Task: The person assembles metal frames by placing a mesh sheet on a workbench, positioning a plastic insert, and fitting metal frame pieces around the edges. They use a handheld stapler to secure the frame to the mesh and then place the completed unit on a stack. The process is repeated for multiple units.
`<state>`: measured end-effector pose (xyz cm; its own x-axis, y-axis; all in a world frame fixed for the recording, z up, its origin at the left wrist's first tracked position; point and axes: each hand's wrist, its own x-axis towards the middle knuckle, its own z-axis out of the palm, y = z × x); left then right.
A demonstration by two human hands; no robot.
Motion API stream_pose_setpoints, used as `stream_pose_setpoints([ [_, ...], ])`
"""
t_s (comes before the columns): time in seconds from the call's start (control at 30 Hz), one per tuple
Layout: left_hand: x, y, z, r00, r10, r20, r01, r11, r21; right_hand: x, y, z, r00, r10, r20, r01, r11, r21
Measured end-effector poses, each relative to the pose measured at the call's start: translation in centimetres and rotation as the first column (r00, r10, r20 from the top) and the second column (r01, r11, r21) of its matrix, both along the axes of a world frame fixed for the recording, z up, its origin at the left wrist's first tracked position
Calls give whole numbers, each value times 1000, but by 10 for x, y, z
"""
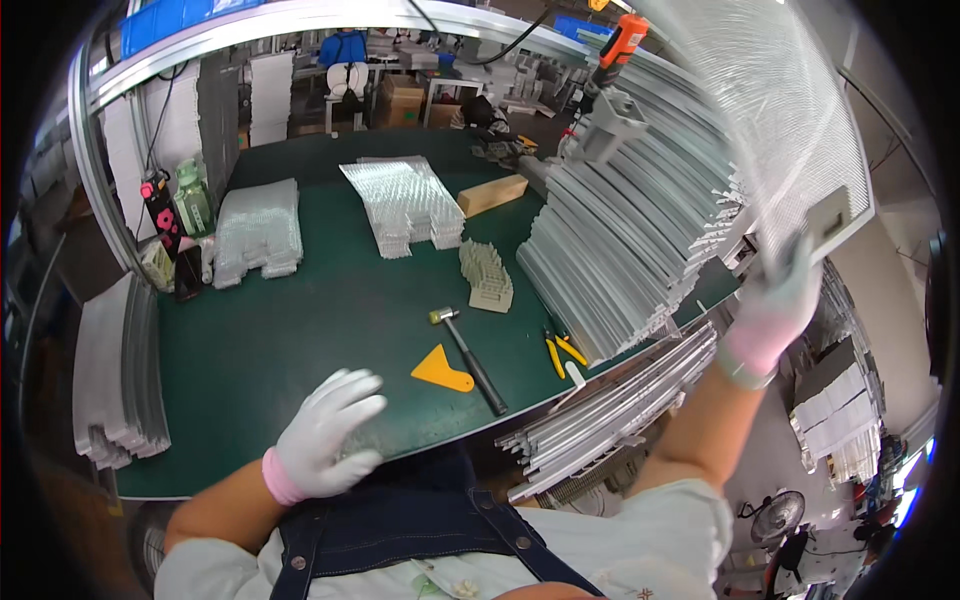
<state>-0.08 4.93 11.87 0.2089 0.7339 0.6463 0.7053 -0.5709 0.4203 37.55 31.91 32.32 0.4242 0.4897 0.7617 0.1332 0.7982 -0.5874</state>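
My right hand (pixel 778 300), in a white glove with a pink cuff, is raised at the right. It grips a thin mesh panel (pixel 790 110) by its near edge, beside a grey plastic piece; motion blurs this area and hides the fingertips. My left hand (pixel 328 432), also gloved, hovers with spread fingers over the front edge of the green worktable (pixel 260 380), holding nothing. Nearest to it is a yellow triangular scraper (pixel 440 371). Right of that lies a hammer (pixel 474 365) with a dark handle. Yellow-handled pliers (pixel 562 352) rest near the table edge.
A tall stack of panels (pixel 620 225) fills the right side under a hanging orange electric screwdriver (pixel 620 48). Wrapped panels (pixel 400 200), a wooden block (pixel 492 195) and grey plastic pieces (pixel 486 276) lie mid-table. More panels (pixel 118 370) stand at left, near a green bottle (pixel 192 200).
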Motion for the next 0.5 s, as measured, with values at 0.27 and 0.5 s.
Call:
stream_pose_setpoints([
  [0.27, -40, -30, -73, 840, 488, 237, -337, 813, -475, 59, 215, 169, 705, -437, 559, 520, 854, 11],
  [0.5, -56, -104, -84, 617, 787, 1, -767, 601, -225, -11, 192, 111, -296, -586, 754, 761, 333, 557],
])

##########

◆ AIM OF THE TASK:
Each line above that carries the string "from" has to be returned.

◆ RESULT:
t_s (comes before the columns): time in seconds from the call's start (control at 30 Hz), one per tuple
Measured end-effector poses, each relative to the pose measured at the call's start: translation in centimetres and rotation as the first column (r00, r10, r20 from the top) and the second column (r01, r11, r21) of its matrix, both along the axes of a world frame fixed for the recording, z up, its origin at the left wrist's first tracked position

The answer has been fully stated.